[Aim of the task]
When you have read the listing, copy all of it without any change.

[Recorded information]
*** Block opens ***
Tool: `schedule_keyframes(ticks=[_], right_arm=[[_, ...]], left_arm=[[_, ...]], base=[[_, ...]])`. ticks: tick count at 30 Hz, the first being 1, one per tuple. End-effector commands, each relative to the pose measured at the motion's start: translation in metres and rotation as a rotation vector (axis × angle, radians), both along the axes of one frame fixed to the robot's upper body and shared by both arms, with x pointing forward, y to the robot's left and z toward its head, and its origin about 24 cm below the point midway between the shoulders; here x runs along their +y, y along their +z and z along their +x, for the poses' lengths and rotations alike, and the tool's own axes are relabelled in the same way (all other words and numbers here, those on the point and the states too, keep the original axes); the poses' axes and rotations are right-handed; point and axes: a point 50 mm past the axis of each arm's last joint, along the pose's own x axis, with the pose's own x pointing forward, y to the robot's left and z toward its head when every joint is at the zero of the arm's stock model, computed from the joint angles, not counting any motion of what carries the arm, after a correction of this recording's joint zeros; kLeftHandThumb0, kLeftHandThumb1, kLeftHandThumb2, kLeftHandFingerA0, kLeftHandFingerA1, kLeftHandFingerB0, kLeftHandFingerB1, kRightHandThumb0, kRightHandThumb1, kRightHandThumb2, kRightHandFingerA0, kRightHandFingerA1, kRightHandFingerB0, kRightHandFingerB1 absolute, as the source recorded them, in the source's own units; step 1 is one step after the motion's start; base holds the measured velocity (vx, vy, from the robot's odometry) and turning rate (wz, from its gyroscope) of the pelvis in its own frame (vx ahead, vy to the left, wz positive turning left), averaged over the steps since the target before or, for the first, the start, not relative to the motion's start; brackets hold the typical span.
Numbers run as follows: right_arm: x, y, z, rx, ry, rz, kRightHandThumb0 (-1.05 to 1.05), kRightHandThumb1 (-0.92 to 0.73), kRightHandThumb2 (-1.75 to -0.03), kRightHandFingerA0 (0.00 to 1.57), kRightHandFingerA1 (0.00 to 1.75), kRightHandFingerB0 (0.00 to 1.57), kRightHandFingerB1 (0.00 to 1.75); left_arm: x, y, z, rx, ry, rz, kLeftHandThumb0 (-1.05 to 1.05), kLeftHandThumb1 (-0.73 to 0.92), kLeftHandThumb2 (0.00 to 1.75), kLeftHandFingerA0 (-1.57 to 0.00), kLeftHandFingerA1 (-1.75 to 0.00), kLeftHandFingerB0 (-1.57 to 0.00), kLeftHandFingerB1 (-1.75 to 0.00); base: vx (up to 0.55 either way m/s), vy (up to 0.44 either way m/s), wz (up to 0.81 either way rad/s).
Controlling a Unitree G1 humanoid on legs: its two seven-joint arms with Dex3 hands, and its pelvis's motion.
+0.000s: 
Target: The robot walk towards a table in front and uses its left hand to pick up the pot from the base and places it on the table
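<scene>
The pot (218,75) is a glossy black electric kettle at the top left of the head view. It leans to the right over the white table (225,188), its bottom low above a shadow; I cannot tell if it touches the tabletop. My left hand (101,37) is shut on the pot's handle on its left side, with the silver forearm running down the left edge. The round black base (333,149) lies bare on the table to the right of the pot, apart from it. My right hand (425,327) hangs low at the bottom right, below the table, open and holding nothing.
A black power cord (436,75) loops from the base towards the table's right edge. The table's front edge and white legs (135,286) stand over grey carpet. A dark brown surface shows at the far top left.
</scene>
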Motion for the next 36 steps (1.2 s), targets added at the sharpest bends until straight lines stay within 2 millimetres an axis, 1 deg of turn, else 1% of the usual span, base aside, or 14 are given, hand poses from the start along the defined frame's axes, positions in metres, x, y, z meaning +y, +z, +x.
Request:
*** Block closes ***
[Task solution]
Tool: `schedule_keyframes(ticks=[_], right_arm=[[_, ...]], left_arm=[[_, ...]], base=[[_, ...]])`. ticks: tick count at 30 Hz, the first being 1, one per tuple. End-effector commands, each relative to the pose measured at the motion's start: translation in metres and rotation as a rotation vector (axis × angle, radians), both along the axes of one frame fixed to the robot's upper body and shared by both arms, with x pointing forward, y to the robot's left and z toward its head, and its origin about 24 cm below the point midway between the shoulders; here x runs along their +y, y along their +z and z along their +x, for the poses' lengths and rotations alike, and the tool's own axes are relabelled in the same way (all other words and numbers here, those on the point and the states too, keep the original axes); the poses' axes and rotations are right-handed; point and axes: a point 50 mm past the axis of each arm's last joint, along the pose's own x axis, with the pose's own x pointing forward, y to the robot's left and z toward its head when every joint is at the zero of the arm's stock model, computed from the joint angles, not counting any motion of what carries the arm, after a correction of this recording's joint zeros; kLeftHandThumb0, kLeftHandThumb1, kLeftHandThumb2, kLeftHandFingerA0, kLeftHandFingerA1, kLeftHandFingerB0, kLeftHandFingerB1, kRightHandThumb0, kRightHandThumb1, kRightHandThumb2, kRightHandFingerA0, kRightHandFingerA1, kRightHandFingerB0, kRightHandFingerB1 absolute, as the source recorded them, in the source's own units; step 1 is one step after the motion's start; base holds the measured velocity (vx, vy, from the robot's odometry) and turning rate (wz, from its gyroscope) of the pelvis in its own frame (vx ahead, vy to the left, wz positive turning left), averaged over the steps since the target before or, for the first, the start, not relative to the motion's start; brackets hold the typical span.
Numbers run as follows: right_arm: x, y, z, rx, ry, rz, kRightHandThumb0 (-1.05 to 1.05), kRightHandThumb1 (-0.92 to 0.73), kRightHandThumb2 (-1.75 to -0.03), kRightHandFingerA0 (0.00 to 1.57), kRightHandFingerA1 (0.00 to 1.75), kRightHandFingerB0 (0.00 to 1.57), kRightHandFingerB1 (0.00 to 1.75); left_arm: x, y, z, rx, ry, rz, kLeftHandThumb0 (-1.05 to 1.05), kLeftHandThumb1 (-0.73 to 0.92), kLeftHandThumb2 (0.00 to 1.75), kLeftHandFingerA0 (-1.57 to 0.00), kLeftHandFingerA1 (-1.75 to 0.00), kLeftHandFingerB0 (-1.57 to 0.00), kLeftHandFingerB1 (-1.75 to 0.00); base: vx (up to 0.55 either way m/s), vy (up to 0.44 either way m/s), wz (up to 0.81 either way rad/s).
Controlling a Unitree G1 humanoid on legs: its two seven-joint arms with Dex3 hands, and its pelvis's motion.
+0.000s: 
Target: The robot walk towards a table in front and uses its left hand to pick up the pot from the base and places it on the table
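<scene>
The pot (218,75) is a glossy black electric kettle at the top left of the head view. It leans to the right over the white table (225,188), its bottom low above a shadow; I cannot tell if it touches the tabletop. My left hand (101,37) is shut on the pot's handle on its left side, with the silver forearm running down the left edge. The round black base (333,149) lies bare on the table to the right of the pot, apart from it. My right hand (425,327) hangs low at the bottom right, below the table, open and holding nothing.
A black power cord (436,75) loops from the base towards the table's right edge. The table's front edge and white legs (135,286) stand over grey carpet. A dark brown surface shows at the far top left.
</scene>
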Motion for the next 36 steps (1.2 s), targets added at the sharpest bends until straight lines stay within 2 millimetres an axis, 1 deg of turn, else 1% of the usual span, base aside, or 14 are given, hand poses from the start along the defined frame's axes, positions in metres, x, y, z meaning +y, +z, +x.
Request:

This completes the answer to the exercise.